The first stage comprises the following steps. In Step 1, the user selects the system representation, which can be a transfer function or a state-space model (we focus on the latter in this article). In Step 2, the plant [e.g., in the form of Eq. (1)] is provided [7]. Finally, in Step 3, the numerical representation for the digital controller implementation must be set by the user: this is the finite-precision arithmetic that defines the number of bits of integer and fractional parts when using fixed-point arithmetic, or half- and single-precision when using floating-point arithmetic. The user also specifies the input range.

In the second stage, the automated synthesis process starts with Step A, where the DSSynth translates the model specification into an ANSI-C program. In Step B, the discussed CEGIS engine is invoked, in order to synthesize the digital controller w.r.t. the specification given on the model. Finally, in Step C, the synthesized digital controller is generated. The output of DSSynth is the closed-loop model with the synthesized digital controller, which is represented either as a transfer function or in state-space form (in this article we consider the latter case). The synthesis is considered to be *successful* if a digital controller is correctly synthesized with respect to the effects of finite-precision arithmetic within a time-out set to 5 h.

The CEGIS engine is implemented as an integrated module within the C bounded model checker (CBMC) [14]. CBMC transforms the ANSI-C representation of the closed-loop control model model into its internal representation (IR). We instrument this IR for each synthesis or verification scenario accordingly, and use CBMC as an oracle to answer our queries. CBMC itself relies on an underlying SAT/SMT solver to address verification checks. We model the effects of finite-precision arithmetic explicitly using CBMC’s nondeterminism API (e.g., nondet, CPROVER_assume intrinsic functions).

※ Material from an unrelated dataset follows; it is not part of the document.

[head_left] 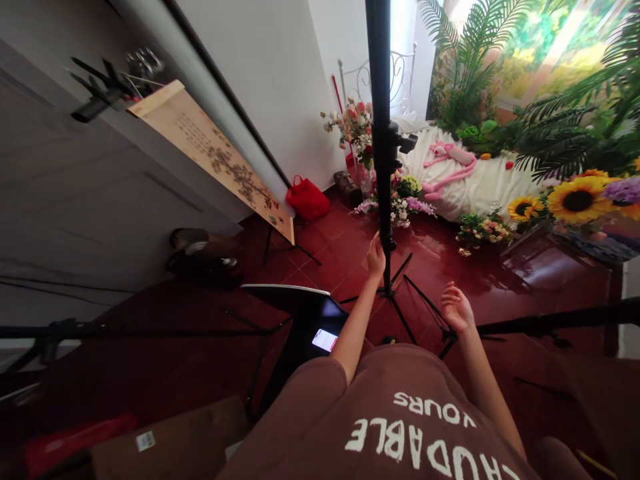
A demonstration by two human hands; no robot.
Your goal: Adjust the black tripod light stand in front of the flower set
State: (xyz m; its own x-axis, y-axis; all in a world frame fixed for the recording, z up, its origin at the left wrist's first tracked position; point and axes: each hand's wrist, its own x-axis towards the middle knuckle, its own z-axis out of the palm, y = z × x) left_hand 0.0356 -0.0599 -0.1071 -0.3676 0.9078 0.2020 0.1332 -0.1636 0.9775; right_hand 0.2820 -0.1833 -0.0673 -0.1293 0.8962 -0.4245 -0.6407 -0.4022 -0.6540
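Where left hand (377,257) meets pole (383,167), finger clamp unclear; right hand (457,309) free, fingers half-curled, slightly apart. Pole likely stiff, top-heavy; best held mid-shaft.

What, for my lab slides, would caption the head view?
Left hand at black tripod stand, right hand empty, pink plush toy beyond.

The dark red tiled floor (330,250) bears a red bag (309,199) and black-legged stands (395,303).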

## Experimental evaluation

Our benchmark suite consists of 19 case studies extracted from the control literature [13, 20, 21, 21, 26, 35, 44, 46, 47]. These case studies comprise control models, which we represent in state space form as in Eq. (1). The models are time discretized, with sampling times ranging from 1 to 0.0001 s. CEGIS initially starts with the coarsest discretisation (i.e., 1s sampling time), and if it fails to find a controller, it reduces the sampling time. The initial states are bounded between 0.5 and \(-0.5\) for all states, and the safety specification requires that the states remain between \(-1.5\) and 1.5 (as remarked above, the initial set lies within the safe set and contains the origin). The input bounds are selected individually for each benchmark.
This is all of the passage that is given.